**TASK STATEMENT**
From the entries below, copy exactly the lines from the one that contains "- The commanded" through the one that contains "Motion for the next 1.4", both included, and only those.

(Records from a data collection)

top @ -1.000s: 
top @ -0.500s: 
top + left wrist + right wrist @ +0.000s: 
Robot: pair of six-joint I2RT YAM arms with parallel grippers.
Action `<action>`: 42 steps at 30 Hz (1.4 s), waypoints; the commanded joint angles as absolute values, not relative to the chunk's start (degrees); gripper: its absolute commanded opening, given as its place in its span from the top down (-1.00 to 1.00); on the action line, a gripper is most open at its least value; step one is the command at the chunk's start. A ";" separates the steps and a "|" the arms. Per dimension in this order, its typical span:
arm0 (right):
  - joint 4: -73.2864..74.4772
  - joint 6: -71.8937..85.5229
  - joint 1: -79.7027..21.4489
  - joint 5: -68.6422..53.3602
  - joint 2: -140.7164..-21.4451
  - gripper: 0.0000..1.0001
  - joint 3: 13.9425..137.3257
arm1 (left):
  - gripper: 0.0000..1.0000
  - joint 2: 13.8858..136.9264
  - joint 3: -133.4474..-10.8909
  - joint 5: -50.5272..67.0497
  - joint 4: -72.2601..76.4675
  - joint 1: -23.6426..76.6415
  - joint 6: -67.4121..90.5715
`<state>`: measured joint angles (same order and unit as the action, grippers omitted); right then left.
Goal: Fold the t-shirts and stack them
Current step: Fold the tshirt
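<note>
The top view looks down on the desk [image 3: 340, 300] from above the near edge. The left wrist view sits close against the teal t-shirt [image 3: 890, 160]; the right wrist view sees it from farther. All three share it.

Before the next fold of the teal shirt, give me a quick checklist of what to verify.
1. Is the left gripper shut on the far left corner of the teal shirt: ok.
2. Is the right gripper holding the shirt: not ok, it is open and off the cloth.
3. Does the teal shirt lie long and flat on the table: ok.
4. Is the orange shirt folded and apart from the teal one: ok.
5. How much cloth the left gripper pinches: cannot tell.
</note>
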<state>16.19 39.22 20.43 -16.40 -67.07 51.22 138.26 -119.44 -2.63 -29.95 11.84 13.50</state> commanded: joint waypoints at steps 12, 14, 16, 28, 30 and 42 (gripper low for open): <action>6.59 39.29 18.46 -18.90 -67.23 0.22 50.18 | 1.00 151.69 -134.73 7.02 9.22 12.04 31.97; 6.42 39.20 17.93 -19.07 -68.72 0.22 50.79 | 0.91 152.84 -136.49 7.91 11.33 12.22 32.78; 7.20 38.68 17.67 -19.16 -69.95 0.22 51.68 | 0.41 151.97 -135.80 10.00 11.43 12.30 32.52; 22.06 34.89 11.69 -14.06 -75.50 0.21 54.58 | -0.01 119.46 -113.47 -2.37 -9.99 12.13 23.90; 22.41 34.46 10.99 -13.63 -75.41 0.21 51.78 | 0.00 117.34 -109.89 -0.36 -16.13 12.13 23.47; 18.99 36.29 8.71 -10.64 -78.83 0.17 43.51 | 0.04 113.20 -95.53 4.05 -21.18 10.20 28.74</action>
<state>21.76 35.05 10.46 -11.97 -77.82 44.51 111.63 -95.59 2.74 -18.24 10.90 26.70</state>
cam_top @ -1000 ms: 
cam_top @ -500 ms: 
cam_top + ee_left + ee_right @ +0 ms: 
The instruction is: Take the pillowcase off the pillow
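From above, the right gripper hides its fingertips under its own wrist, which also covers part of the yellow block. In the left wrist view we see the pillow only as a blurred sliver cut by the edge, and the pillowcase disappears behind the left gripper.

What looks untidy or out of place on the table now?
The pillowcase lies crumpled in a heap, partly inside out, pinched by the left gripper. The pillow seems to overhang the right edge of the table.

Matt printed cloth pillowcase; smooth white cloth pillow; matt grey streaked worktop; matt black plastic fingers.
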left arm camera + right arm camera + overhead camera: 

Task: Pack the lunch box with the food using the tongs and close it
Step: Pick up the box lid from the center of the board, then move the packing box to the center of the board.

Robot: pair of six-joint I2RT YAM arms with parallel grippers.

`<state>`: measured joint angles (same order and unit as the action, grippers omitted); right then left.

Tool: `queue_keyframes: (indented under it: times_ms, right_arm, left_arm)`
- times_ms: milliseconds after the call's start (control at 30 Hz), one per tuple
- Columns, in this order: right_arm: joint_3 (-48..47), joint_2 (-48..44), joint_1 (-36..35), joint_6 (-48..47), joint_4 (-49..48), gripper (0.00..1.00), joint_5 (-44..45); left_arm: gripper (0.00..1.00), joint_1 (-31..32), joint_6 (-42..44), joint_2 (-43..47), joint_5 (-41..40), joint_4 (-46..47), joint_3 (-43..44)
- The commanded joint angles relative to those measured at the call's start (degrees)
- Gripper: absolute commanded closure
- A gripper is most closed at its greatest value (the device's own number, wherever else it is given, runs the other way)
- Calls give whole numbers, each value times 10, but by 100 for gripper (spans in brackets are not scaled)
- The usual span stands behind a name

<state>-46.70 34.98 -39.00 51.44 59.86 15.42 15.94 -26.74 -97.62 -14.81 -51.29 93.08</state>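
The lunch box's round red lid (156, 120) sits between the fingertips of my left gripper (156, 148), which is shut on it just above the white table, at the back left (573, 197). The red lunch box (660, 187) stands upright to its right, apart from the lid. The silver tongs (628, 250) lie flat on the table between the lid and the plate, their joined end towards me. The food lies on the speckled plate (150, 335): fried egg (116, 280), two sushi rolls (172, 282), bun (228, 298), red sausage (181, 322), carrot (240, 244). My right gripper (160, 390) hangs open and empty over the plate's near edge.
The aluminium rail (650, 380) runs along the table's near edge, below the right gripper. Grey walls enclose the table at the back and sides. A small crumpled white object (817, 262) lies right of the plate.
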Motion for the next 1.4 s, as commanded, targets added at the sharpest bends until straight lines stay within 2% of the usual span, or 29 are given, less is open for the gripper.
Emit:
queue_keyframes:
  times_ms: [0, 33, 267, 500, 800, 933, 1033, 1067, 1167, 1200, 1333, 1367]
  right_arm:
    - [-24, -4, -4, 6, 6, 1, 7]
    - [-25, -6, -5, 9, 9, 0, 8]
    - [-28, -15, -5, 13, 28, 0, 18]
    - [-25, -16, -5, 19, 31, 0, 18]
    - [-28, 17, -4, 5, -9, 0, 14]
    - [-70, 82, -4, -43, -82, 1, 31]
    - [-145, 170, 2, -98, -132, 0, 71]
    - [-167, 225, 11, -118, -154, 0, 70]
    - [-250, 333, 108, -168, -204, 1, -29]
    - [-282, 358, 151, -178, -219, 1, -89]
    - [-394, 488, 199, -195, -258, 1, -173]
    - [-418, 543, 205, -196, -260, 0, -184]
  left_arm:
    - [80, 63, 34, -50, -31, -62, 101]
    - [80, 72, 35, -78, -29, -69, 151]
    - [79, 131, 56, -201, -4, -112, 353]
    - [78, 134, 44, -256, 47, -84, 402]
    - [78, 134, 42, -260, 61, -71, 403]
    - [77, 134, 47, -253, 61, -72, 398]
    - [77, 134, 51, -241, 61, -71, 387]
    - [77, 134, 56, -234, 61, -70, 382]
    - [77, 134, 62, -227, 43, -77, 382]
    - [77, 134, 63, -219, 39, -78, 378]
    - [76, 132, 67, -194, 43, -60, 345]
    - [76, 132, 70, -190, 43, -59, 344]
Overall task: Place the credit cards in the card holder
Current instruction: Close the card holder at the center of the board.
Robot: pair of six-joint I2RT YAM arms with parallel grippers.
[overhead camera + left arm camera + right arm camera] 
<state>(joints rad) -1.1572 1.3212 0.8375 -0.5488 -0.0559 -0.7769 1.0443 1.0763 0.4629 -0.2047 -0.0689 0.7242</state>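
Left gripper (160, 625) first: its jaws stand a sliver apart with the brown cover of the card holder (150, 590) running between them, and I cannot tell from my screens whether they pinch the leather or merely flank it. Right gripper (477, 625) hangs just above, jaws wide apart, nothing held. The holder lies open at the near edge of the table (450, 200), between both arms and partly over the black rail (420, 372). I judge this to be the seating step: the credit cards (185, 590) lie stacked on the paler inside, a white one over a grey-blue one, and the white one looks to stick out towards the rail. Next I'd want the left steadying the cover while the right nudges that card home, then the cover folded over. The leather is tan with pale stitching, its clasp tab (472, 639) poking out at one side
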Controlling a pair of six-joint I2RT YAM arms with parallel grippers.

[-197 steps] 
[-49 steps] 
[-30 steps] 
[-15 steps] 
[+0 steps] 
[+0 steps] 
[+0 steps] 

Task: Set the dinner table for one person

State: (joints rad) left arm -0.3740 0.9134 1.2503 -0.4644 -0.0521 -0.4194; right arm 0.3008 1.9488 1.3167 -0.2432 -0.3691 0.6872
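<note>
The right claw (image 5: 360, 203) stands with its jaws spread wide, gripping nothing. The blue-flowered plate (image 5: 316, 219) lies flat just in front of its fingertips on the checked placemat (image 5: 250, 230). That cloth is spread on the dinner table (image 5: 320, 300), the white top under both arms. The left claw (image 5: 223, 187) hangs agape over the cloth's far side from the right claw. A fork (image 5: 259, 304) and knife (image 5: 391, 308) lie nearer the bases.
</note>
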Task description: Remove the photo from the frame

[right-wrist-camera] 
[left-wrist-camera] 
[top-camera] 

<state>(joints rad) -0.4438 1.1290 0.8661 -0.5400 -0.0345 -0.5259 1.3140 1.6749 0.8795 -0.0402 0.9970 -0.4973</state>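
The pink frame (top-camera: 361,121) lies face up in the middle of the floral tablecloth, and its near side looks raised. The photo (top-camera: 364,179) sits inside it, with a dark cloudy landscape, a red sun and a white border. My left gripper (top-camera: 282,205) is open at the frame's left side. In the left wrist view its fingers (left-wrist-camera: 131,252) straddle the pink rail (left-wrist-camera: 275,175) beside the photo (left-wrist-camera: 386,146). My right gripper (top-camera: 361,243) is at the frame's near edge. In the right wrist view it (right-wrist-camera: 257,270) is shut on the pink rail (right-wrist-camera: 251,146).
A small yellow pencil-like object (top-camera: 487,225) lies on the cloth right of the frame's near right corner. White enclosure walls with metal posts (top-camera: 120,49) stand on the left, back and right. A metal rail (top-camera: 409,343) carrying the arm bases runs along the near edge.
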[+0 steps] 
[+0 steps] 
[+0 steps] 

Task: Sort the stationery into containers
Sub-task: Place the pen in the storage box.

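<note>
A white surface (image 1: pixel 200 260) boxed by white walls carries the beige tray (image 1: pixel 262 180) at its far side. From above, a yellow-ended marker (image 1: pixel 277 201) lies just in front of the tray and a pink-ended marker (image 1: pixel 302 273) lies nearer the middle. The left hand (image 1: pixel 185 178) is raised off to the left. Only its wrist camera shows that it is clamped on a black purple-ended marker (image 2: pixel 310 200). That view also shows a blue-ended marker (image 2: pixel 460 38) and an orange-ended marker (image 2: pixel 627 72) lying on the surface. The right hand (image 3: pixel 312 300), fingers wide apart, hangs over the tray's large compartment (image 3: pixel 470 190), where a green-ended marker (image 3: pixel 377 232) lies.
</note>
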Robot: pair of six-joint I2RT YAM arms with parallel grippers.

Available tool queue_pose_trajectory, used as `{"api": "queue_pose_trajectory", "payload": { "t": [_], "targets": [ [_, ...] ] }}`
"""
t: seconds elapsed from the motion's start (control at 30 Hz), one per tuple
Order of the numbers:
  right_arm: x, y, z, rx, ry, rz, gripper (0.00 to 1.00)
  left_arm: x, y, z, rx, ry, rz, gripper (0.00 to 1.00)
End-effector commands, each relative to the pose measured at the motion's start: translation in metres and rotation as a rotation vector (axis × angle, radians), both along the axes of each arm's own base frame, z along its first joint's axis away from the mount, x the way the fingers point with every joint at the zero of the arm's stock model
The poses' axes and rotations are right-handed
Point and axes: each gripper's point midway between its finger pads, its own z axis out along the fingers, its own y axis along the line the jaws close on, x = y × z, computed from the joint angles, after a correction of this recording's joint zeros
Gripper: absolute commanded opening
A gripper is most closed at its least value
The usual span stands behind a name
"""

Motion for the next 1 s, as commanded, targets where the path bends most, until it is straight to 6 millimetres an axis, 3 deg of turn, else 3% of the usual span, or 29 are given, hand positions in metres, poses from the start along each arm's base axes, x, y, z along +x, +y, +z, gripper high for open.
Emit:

**SOLUTION FOR THIS TASK**
- The commanded joint angles relative to those measured at the call's start (degrees)
- Gripper: absolute commanded closure
- A gripper is most closed at its greatest value (the device's own number, wherever else it is given, runs the other way)
- Calls give whole numbers, each value times 10, but by 100 for gripper (spans in brackets are not scaled)
- The usual span stands behind a name

<state>-46.70 34.98 -39.00 51.44 59.86 15.42 15.94 -26.74 -97.62 -14.81 -51.29 93.08</state>
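The lunch box's round red lid (156, 120) sits between the fingertips of my left gripper (156, 148), which is shut on it just above the white table, at the back left (573, 197). The red lunch box (660, 187) stands upright to its right, apart from the lid. The silver tongs (628, 250) lie flat on the table between the lid and the plate, their joined end towards me. The food lies on the speckled plate (150, 335): fried egg (116, 280), two sushi rolls (172, 282), bun (228, 298), red sausage (181, 322), carrot (240, 244). My right gripper (160, 390) hangs open and empty over the plate's near edge.
The aluminium rail (650, 380) runs along the table's near edge, below the right gripper. Grey walls enclose the table at the back and sides. A small crumpled white object (817, 262) lies right of the plate.
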Motion for the next 1.4 s, as commanded, targets added at the sharpest bends until straight lines stay within 2% of the usual span, or 29 are given, less is open for the gripper.

With this, the exercise is finished.